The Tommy Weisbecker Haus is a housing co-operative and self-managed social centre based in an apartment block in Kreuzberg, Berlin, Germany. It was established in 1973 when young people squatted it as an autonomous youth homeless shelter. Quickly legalized, it became a housing project and signed a new 30-year lease in 2013.

== History ==

The house was occupied in March 1973 and was one of the first squats in Berlin, alongside the Georg-von-Rauch-Haus. It is named after Tommy Weissbecker, a young anarchist who was involved in the 2 June Movement and was shot dead by police on 2 March 1972. The original plan was for the building to house homeless young people and it was quickly legalized as a shelter project. This status entitled the group to financial support and when the Senate of Berlin offered an amount the former squatters considered to be too low they organised a mass shoplifting protest.

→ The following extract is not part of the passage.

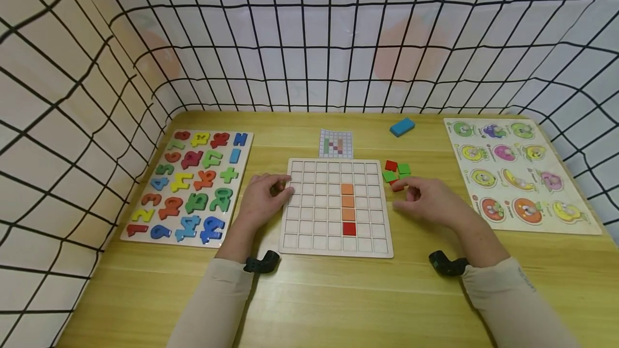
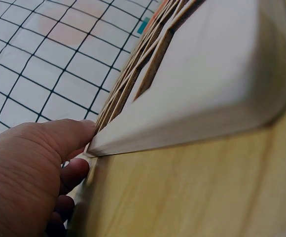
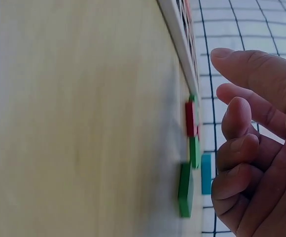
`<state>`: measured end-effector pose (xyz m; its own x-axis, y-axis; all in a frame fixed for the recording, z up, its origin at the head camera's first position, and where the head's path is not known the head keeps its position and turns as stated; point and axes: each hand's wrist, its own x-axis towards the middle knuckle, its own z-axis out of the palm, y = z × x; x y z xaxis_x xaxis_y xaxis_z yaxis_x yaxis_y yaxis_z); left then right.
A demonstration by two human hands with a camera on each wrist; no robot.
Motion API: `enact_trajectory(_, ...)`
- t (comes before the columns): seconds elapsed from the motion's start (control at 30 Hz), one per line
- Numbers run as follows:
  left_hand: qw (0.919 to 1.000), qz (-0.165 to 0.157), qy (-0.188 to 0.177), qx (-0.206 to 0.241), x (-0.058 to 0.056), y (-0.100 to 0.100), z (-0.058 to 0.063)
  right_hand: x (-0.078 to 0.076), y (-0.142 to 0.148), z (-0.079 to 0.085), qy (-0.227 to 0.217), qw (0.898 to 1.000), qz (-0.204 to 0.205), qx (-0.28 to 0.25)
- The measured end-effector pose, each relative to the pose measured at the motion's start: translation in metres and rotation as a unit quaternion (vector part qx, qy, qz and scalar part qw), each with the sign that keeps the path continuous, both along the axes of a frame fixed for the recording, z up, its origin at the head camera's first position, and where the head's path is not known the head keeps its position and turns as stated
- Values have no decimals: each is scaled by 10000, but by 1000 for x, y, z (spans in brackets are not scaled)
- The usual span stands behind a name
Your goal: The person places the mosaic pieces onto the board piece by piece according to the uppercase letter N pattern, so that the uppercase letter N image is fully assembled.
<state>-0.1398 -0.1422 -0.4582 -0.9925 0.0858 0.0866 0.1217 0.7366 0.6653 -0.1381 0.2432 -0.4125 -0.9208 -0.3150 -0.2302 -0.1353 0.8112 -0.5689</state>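
A pale wooden grid board [image 1: 309, 247] lies in the middle of the table, with three orange tiles [image 1: 347, 201] and one red tile [image 1: 349, 229] in a column. My left hand [image 1: 263, 199] rests at the board's left edge. In the left wrist view its thumb [image 2: 79, 131] touches the board's rim, and the other fingers bend below. My right hand [image 1: 430, 201] hovers right of the board, beside several loose red and green tiles [image 1: 403, 168]. In the right wrist view its thumb stretches out, the fingers curl loosely, and nothing sits between them.
A printed pattern card [image 1: 336, 144] lies behind the board. The blue block [image 1: 402, 127] is at the back. A number puzzle [image 1: 188, 189] stands on the left, a fruit puzzle [image 1: 522, 176] on the right. Black netting [image 1: 329, 47] encloses the table's back and sides.
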Motion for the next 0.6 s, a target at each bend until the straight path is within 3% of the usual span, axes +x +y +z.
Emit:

After the kidnapping of Peter Lorenz in 1975, the house was raided owing to its perceived connection to the 2 June Movement.
In 1981, the house was renovated as part of the International Building Exhibition Berlin.

The exterior of the house is covered by murals which were painted in 1989. They have become a celebrated example of street art in Berlin and a graffiti hall of fame.

== Recent events ==
In 2013, the house celebrated its fortieth anniversary and signed a new rental contract for another thirty years. It houses around 40 people and keeps four rooms available for homeless youths. On the groundfloor there is a self-managed social centre called Café Linie 1.